Chapter 42: Ashes and Ambassadors
The Aegonfort was a place of grief. The raw, splintered wood of its halls seemed to have absorbed the king's cold fury, and the ever-present wind that whipped across the Blackwater Rush carried a ceaseless, mournful sigh. A year had passed since the catastrophe at Hellholt, a year since Queen Rhaenys and her silver dragon Meraxes had fallen from the sky, their light extinguished by a single, lucky bolt of iron. The initial, incandescent rage had cooled into the grim, grinding reality of the Dragon's Wroth, Aegon's brutal but failing war of vengeance against the unconquerable sands of Dorne.
The conqueror had become a mourner, and his court reflected his mood. He sat on his black oak throne upon a high dais, his handsome face now leaner, harder, his lilac eyes holding a permanent, chilling distance. He was a king, but the joy of his conquest had been stolen from him, replaced by the grim duty of ruling a resentful kingdom and fighting an unwinnable war.
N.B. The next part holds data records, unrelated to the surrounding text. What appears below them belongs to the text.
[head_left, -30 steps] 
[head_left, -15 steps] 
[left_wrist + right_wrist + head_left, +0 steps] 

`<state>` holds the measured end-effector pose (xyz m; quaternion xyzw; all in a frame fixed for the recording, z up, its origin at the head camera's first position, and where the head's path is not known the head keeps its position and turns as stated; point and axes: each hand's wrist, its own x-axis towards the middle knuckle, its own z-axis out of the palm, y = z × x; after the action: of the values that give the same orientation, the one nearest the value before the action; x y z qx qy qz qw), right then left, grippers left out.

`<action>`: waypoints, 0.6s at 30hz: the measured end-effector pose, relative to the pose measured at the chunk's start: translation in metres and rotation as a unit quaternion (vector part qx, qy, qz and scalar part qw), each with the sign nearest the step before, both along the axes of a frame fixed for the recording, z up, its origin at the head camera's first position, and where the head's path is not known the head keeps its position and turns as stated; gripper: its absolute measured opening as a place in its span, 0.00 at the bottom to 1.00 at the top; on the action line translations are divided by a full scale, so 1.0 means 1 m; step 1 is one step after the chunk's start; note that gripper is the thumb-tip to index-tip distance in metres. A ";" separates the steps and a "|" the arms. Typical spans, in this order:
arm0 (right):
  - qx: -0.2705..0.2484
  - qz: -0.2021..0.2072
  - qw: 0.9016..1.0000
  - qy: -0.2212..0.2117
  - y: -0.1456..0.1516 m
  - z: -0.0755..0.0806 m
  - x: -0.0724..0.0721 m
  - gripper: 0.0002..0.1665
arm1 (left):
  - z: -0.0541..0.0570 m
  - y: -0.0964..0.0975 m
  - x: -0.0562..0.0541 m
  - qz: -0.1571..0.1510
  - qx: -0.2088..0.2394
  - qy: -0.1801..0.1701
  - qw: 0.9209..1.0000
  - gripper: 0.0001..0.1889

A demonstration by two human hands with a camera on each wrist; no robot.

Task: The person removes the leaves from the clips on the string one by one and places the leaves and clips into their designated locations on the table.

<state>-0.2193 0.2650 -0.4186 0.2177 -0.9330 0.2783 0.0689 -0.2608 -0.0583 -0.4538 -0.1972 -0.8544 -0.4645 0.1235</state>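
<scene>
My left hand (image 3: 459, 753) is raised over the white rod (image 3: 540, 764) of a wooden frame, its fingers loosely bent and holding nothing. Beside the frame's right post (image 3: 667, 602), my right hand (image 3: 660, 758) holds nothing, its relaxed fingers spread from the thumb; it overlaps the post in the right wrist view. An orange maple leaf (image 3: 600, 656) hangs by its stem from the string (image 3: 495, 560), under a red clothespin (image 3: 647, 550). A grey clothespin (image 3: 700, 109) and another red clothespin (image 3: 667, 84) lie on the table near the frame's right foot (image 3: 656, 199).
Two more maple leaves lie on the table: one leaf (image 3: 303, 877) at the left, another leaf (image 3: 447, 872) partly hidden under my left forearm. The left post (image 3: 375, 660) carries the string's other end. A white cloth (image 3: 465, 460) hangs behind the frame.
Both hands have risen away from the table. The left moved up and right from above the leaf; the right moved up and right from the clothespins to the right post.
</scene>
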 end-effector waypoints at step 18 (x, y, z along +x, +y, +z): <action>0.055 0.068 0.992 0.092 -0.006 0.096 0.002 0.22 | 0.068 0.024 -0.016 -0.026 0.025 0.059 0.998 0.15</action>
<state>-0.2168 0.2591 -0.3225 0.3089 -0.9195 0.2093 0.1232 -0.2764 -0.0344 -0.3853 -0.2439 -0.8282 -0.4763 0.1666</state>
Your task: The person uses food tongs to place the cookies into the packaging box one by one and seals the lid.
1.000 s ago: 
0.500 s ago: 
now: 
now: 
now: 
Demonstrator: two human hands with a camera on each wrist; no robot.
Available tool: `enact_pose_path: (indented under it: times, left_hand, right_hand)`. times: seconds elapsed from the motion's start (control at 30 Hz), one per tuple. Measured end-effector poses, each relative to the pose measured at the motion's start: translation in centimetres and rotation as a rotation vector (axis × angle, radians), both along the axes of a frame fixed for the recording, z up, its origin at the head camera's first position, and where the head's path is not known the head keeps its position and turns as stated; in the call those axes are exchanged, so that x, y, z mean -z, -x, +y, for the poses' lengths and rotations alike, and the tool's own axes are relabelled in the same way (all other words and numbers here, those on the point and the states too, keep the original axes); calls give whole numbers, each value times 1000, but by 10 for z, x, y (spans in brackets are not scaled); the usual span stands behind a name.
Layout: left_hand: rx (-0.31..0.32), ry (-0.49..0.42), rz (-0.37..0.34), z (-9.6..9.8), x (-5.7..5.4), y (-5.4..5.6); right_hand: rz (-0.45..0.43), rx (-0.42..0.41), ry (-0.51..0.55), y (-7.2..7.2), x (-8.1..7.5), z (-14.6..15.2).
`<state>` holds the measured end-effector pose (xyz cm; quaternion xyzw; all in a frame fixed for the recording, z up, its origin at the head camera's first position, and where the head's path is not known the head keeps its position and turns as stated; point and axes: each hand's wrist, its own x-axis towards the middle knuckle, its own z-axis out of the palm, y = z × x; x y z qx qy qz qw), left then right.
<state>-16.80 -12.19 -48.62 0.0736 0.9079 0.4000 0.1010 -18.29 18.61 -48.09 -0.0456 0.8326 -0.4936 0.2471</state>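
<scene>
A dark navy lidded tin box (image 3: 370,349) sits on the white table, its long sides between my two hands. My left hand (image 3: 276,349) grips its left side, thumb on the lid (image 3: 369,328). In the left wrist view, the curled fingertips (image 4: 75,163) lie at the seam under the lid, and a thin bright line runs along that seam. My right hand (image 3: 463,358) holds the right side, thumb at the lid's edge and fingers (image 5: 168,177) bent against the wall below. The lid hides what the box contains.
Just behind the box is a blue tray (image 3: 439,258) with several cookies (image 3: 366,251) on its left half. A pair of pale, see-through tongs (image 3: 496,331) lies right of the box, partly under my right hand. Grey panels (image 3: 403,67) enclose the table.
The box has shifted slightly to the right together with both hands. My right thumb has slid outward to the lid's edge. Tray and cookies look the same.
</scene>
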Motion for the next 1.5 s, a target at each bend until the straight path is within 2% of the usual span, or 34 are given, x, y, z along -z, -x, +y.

Beside him stood Visenya, a pillar of adamant and fury. Her grief was not the cold emptiness of her brother-husband's, but a white-hot fire that had burned away all softness, leaving only the warrior. Her hand rarely strayed from the pommel of Dark Sister, and her eyes, when they looked at the map of Westeros that dominated the Chamber of the Painted Table, saw nothing but enemies, thorns, and the southern wasteland that had swallowed her sister. The triumvirate that had conquered a continent was broken. The three heads of the dragon were now two, and the balance of their shared soul was gone. Rhaenys's laughter, her curiosity, her gentle touch—all were now ghosts that haunted the grim fortress.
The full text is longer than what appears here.